These were run on my MacBook Pro 2.3 GHz Intel Core i7 with 16 GB of 1,600 MHz
DDR3 RAM. Tested against Lua 5.2.3, LuaJIT 2.0.2, Python 2.7.5, Python 3.3.4,
ruby 2.0.0p247. LuaJIT is run with the JIT *disabled* (i.e. in bytecode
interpreter mode) since I want to support platforms where JIT-compilation is
disallowed. LuaJIT with the JIT enabled is *much* faster than all of the other
languages benchmarked, including Wren, because Mike Pall is a robot from the
future.

The benchmark harness and programs are
[here](https://github.com/munificent/wren/tree/master/test/benchmark).

## Why is Wren fast?

Languages come in four rough performance buckets, from slowest to fastest:

1.  Tree-walk interpreters: Ruby 1.8.7 and earlier, Io, that
    interpreter you wrote for a class in college.

2.  Bytecode interpreters: CPython,
    Ruby 1.9 and later, Lua, early JavaScript VMs.

3.  JIT compiled dynamically typed languages: Modern JavaScript VMs,
    LuaJIT, PyPy, some Lisp/Scheme implementations.

4.  Statically typed languages: C, C++, Java, C#, Haskell, etc.

Most languages in the first bucket aren't suitable for production use. (Servers
are one exception, because you can throw more hardware at a slow language
there.) Languages in the second bucket are fast enough for many use cases, even
on client hardware, as the success of the listed languages shows. Languages in
the third bucket are quite fast, but their implementations are breathtakingly
complex, often rivaling that of compilers for statically-typed languages.

Wren is in the second bucket. If you want a simple implementation that's fast
enough for real use, this is the sweet spot. In addition, Wren has a few tricks
up its sleeve:

### A compact value representation

A core piece of a dynamic language implementation is the data structure used
for variables. It needs to be able to store (or reference) a value of any type,
while also being as compact as possible. Wren uses a technique called *[NaN
tagging][]* for this.

[nan tagging]: http://wingolog.org/archives/2011/05/18/value-representation-in-javascript-implementations

All values are stored internally in Wren as small, eight-byte double-precision
floats. Since that is also Wren's number type, in order to do arithmetic, no
conversion is needed before the "raw" number can be accessed: a value holding a
number *is* a valid double. This keeps arithmetic fast.

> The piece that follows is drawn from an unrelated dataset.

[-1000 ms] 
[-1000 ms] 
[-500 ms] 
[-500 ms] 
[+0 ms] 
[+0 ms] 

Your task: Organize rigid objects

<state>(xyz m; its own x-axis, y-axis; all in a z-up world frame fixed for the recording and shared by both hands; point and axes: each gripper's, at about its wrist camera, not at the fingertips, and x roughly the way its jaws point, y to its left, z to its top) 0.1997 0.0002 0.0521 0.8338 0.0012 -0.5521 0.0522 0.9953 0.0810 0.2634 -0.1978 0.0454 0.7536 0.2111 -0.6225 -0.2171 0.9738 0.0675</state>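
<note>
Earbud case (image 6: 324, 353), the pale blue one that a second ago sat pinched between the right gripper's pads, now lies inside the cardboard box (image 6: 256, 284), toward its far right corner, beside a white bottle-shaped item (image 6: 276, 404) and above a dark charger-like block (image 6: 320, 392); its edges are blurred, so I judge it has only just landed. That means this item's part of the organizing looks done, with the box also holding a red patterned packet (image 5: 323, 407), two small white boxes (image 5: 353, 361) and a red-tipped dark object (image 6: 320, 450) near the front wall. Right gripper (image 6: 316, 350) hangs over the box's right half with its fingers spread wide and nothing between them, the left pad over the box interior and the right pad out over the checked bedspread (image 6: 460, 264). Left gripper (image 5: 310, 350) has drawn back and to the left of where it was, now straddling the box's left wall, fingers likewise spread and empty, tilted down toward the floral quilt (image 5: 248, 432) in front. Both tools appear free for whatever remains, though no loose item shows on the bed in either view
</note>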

To store values of other types, it turns out there's a ton of unused bits in a
NaN double. You can stuff a pointer for heap-allocated objects, with room left
over for special values like `true`, `false`, and `null`. This means numbers,
bools, and null are unboxed. It also means an entire value is only eight bytes,
the native word size on 64-bit machines. Smaller = faster when you take into
account CPU caching and the cost of passing values around.

### Fixed object layout

Most dynamic languages treat objects as loose bags of named properties. You can
freely add and remove properties from an object after you've created it.
Languages like Lua and JavaScript don't even have a well-defined concept of a
"type" of object.

Wren is strictly class-based. Every object is an instance of a class. Classes
in turn have a well-defined declarative syntax, and cannot be imperatively
modified. In addition, fields in Wren are private to the class&mdash;they can
only be accessed from methods defined directly on that class.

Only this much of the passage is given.